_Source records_
════════

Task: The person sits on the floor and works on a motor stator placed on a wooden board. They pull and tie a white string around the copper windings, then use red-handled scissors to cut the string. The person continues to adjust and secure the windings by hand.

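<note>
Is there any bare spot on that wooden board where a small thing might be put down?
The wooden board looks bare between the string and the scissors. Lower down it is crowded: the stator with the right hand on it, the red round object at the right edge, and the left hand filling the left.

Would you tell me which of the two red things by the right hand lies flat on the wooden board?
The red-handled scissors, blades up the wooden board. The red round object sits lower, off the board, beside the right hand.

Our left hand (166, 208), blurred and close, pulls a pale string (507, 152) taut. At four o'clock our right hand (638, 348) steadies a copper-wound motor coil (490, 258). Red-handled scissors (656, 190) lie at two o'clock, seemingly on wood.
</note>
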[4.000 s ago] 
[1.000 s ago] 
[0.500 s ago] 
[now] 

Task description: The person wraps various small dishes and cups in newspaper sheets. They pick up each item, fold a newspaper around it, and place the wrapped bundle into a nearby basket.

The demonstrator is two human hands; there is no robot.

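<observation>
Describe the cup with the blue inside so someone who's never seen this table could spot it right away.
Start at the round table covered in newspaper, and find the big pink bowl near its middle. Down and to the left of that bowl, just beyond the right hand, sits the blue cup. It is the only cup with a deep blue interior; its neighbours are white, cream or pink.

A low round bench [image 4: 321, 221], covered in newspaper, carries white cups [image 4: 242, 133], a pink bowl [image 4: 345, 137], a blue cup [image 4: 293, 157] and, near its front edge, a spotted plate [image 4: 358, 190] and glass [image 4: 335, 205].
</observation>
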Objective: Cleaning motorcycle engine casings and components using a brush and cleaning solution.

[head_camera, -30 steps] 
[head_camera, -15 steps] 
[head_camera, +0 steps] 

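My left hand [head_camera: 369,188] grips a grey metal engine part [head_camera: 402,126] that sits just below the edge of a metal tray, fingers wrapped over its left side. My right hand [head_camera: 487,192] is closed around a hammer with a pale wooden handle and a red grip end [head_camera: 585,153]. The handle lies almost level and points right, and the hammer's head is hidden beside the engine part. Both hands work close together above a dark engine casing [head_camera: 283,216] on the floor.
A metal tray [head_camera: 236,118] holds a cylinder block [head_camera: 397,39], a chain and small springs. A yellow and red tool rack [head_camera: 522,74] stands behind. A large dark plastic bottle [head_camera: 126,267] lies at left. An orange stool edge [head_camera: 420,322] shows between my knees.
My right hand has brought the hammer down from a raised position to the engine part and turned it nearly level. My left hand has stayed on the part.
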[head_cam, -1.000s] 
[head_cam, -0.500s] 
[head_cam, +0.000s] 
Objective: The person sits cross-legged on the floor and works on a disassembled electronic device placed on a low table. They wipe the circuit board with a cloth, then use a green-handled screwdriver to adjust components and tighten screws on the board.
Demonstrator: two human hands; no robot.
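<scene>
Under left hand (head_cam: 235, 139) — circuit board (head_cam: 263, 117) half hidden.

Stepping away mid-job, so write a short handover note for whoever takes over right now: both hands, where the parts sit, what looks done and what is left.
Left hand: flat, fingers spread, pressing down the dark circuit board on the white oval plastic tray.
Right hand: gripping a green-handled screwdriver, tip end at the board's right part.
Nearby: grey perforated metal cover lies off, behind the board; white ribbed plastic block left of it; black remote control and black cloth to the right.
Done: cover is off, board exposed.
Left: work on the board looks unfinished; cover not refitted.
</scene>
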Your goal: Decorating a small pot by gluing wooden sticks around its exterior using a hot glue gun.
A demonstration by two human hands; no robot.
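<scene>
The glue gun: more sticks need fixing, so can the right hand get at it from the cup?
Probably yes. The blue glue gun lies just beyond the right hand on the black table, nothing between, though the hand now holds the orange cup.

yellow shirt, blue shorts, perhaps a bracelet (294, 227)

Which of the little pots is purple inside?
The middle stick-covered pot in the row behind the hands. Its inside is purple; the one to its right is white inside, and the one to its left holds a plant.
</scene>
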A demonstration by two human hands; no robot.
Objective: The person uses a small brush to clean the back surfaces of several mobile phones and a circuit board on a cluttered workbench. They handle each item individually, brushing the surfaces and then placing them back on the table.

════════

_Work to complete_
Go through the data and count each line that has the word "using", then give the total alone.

_Response to the exercise_
2